To do: Check every line of the entries for the string "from" and return the ones that contain it.

BEGIN

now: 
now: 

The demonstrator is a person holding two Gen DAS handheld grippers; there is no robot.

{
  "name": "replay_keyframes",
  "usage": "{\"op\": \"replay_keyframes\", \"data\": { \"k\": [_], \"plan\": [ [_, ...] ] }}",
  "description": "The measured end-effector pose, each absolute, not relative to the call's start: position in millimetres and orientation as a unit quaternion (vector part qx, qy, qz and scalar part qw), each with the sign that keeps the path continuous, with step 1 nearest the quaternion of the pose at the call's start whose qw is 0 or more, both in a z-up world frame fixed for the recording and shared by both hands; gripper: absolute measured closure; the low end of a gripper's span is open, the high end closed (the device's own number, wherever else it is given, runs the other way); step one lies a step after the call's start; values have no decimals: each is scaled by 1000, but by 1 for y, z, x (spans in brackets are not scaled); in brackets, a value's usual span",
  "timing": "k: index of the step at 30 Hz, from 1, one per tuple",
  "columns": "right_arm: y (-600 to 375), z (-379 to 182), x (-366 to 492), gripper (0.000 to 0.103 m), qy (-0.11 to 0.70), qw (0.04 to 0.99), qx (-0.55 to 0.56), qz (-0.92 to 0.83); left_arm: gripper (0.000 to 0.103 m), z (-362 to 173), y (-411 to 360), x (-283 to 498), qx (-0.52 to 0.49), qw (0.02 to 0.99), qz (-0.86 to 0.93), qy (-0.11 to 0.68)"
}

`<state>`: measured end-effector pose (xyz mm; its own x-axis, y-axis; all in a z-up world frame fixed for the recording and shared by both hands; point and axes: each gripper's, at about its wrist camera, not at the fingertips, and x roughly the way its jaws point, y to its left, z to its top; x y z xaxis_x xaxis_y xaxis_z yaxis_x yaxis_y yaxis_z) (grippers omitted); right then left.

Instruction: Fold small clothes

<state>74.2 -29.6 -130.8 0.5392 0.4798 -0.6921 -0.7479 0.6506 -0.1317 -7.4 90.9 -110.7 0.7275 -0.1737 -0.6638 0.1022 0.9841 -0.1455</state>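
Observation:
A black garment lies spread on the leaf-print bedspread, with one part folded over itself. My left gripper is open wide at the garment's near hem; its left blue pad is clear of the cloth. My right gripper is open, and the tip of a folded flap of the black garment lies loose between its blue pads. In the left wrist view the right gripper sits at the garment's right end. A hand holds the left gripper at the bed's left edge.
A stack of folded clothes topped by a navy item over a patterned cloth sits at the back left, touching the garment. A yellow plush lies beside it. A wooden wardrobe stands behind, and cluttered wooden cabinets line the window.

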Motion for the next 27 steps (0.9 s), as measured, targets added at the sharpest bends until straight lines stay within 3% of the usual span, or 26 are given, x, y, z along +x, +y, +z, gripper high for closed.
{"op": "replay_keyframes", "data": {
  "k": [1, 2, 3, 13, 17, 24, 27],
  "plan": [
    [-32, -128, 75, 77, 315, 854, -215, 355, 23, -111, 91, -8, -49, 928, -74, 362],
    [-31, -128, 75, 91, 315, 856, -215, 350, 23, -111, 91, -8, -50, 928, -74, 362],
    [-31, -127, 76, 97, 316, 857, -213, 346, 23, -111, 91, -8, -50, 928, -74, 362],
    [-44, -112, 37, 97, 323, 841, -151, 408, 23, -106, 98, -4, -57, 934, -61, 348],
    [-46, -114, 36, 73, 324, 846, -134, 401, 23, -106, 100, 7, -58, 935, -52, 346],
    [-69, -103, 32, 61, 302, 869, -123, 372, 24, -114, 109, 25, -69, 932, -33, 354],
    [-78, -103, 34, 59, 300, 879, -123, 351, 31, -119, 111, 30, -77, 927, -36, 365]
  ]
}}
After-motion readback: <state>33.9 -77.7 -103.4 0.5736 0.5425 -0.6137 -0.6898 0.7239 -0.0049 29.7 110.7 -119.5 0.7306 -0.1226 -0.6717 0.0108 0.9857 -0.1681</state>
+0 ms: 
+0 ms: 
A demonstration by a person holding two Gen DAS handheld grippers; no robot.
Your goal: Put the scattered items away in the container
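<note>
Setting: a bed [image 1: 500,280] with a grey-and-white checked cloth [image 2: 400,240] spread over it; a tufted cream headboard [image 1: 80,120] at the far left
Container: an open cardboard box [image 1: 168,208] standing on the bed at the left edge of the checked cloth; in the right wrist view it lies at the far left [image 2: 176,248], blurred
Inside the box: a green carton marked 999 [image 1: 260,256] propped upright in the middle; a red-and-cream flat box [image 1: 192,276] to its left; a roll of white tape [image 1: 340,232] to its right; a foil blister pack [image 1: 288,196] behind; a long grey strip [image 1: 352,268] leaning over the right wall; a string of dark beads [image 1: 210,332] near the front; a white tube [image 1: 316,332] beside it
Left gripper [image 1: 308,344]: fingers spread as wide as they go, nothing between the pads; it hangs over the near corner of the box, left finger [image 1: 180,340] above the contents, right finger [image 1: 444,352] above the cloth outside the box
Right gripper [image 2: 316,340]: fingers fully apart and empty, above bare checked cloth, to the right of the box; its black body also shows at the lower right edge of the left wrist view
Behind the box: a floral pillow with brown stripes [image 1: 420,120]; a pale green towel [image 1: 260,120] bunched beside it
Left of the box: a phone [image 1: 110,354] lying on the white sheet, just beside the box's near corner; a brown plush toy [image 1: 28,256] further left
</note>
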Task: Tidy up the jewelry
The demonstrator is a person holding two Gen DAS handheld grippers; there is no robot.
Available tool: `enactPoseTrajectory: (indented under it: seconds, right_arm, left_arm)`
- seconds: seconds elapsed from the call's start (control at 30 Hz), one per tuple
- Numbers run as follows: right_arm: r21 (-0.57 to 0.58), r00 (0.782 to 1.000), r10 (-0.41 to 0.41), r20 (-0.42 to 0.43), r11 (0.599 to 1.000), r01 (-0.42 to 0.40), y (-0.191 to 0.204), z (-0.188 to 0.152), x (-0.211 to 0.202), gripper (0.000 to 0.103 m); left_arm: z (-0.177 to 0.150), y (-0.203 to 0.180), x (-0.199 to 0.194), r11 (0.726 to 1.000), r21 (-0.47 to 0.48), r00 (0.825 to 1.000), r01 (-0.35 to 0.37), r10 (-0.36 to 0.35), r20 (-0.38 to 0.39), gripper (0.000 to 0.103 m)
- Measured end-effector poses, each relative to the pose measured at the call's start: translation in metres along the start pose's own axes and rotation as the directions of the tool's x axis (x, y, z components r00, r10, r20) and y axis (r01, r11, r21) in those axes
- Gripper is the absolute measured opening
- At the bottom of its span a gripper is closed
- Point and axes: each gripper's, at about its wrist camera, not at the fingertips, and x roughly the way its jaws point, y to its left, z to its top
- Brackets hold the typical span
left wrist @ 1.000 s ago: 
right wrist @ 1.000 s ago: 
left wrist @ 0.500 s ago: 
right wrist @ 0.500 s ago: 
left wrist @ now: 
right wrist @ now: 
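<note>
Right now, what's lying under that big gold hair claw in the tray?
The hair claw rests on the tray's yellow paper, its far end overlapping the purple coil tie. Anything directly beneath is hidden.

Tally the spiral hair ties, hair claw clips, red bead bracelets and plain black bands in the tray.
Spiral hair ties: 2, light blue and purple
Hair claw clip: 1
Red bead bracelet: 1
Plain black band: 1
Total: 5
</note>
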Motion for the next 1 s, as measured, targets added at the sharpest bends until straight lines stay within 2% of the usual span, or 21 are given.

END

Solution to this exercise:
  "timing": "k: index of the step at 30 Hz, from 1, one per tuple",
- seconds: seconds elapsed from the call's start (control at 30 Hz), one per tuple

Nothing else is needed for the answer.